- _Data extract_

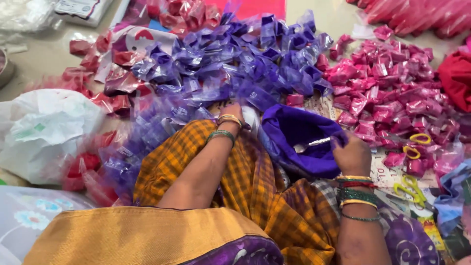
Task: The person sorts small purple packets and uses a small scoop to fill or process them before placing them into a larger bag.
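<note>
Right hand (pixel 352 156) fingers pinch purple cloth bag (pixel 299 142); left hand (pixel 234 114) fingers hidden, can't tell.

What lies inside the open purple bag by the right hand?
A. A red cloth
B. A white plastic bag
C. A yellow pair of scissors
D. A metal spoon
D: a metal spoon lies in the mouth of the purple bag, whose edge the right hand grips.

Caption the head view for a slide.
Right hand grips a purple cloth bag; left hand reaches into purple sachets beside pink sachets.
</note>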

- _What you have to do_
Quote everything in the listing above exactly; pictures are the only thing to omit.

- _Expected output_
Task: The person sorts small purple packets and uses a small scoop to fill or process them before placing them into a larger bag.
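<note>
Right hand (pixel 352 156) fingers pinch purple cloth bag (pixel 299 142); left hand (pixel 234 114) fingers hidden, can't tell.

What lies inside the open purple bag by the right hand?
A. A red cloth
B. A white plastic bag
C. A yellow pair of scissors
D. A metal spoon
D: a metal spoon lies in the mouth of the purple bag, whose edge the right hand grips.

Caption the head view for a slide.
Right hand grips a purple cloth bag; left hand reaches into purple sachets beside pink sachets.
</note>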

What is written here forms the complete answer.